■ Exercise details: Repeat exactly what runs from the line with "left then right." through the last line of the material, and keep the pictures out of it.

■ Given material:
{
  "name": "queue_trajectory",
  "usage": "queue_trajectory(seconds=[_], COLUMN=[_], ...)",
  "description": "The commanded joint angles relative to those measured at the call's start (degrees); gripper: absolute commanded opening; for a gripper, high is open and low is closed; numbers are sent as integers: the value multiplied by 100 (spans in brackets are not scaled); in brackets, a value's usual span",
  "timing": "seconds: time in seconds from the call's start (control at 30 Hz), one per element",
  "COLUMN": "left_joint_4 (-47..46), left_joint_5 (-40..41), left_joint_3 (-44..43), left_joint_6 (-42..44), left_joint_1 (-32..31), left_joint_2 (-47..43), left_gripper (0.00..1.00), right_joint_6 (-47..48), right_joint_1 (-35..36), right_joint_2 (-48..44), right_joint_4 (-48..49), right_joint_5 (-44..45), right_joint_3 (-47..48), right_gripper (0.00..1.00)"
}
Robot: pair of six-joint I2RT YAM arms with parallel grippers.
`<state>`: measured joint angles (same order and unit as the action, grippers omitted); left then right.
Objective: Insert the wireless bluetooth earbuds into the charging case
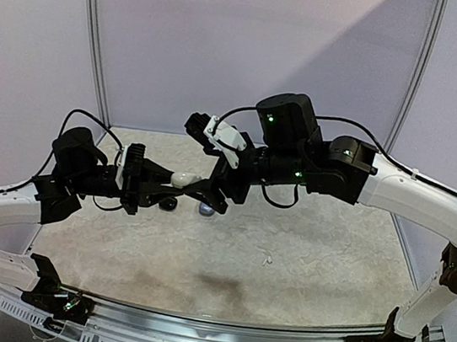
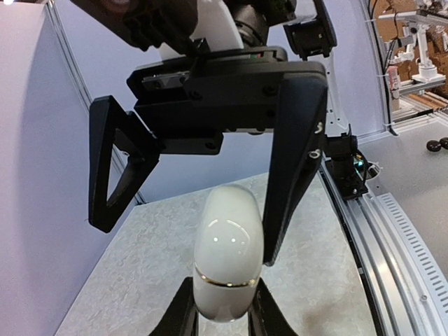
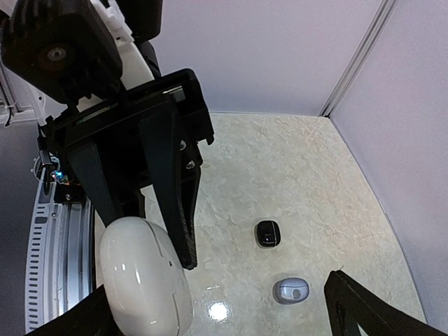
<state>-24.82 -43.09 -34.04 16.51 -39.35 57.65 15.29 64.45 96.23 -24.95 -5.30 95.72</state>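
Observation:
My left gripper (image 1: 178, 181) is shut on a white, pebble-shaped charging case (image 1: 183, 178) and holds it above the table. In the left wrist view the case (image 2: 227, 252) stands between my left gripper's (image 2: 224, 316) fingers with its lid seam closed. My right gripper (image 1: 213, 193) is open, and its black fingers (image 2: 294, 161) straddle the case's far end. In the right wrist view the case (image 3: 143, 276) sits at lower left, just inside my right gripper (image 3: 210, 323). A tiny white earbud (image 1: 267, 260) lies on the table to the right.
A black case (image 3: 267, 233) and a grey case (image 3: 291, 290) lie side by side on the mottled table (image 1: 319, 252), beneath the grippers. White walls close in the back and sides. A metal rail (image 1: 213, 339) runs along the near edge.

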Motion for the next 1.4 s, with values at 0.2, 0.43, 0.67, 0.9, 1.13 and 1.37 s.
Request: queue_trajectory(seconds=[0.2,0.43,0.67,0.9,1.13,1.37], left_joint_4=[624,599,-216,-382,-410,-401], left_joint_5=[-281,-172,187,178,106,85], left_joint_3=[26,35,178,152,125,126], left_joint_6=[-113,-318,-1522,-1816,-1752,-1704], left_joint_1=[-2,-2,15,24,24,24], left_joint_2=[-17,-17,-32,36,55,36], left_gripper=[0,0,0,0,0,0], right_joint_6=[-344,-394,-244,-287,-240,-211], right_joint_1=[-175,-180,-187,-253,-261,-300], right_joint_2=[-182,-203,-33,-55,22,93], right_joint_4=[751,787,168,-228,-291,-322], right_joint_5=[105,-76,-1219,-1649,-1341,-1464], right_joint_3=[155,157,227,254,258,261], right_gripper=[97,96,77,60,66,35])
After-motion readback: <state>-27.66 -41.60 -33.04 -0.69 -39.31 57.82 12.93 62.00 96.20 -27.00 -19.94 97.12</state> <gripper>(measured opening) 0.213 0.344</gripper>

■ Output of the exercise:
`<state>`: measured joint angles (same order and unit as the action, grippers omitted); left then right.
Objective: Insert the wireless bluetooth earbuds into the charging case
<state>-24.82 -43.09 -34.04 16.51 -39.35 57.65 15.29 64.45 96.23 -24.95 -5.30 95.72</state>
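Observation:
My left gripper (image 1: 178, 181) is shut on a white, pebble-shaped charging case (image 1: 183, 178) and holds it above the table. In the left wrist view the case (image 2: 227, 252) stands between my left gripper's (image 2: 224, 316) fingers with its lid seam closed. My right gripper (image 1: 213, 193) is open, and its black fingers (image 2: 294, 161) straddle the case's far end. In the right wrist view the case (image 3: 143, 276) sits at lower left, just inside my right gripper (image 3: 210, 323). A tiny white earbud (image 1: 267, 260) lies on the table to the right.
A black case (image 3: 267, 233) and a grey case (image 3: 291, 290) lie side by side on the mottled table (image 1: 319, 252), beneath the grippers. White walls close in the back and sides. A metal rail (image 1: 213, 339) runs along the near edge.
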
Motion for the next 1.4 s, with values at 0.2, 0.43, 0.67, 0.9, 1.13 and 1.37 s.
Request: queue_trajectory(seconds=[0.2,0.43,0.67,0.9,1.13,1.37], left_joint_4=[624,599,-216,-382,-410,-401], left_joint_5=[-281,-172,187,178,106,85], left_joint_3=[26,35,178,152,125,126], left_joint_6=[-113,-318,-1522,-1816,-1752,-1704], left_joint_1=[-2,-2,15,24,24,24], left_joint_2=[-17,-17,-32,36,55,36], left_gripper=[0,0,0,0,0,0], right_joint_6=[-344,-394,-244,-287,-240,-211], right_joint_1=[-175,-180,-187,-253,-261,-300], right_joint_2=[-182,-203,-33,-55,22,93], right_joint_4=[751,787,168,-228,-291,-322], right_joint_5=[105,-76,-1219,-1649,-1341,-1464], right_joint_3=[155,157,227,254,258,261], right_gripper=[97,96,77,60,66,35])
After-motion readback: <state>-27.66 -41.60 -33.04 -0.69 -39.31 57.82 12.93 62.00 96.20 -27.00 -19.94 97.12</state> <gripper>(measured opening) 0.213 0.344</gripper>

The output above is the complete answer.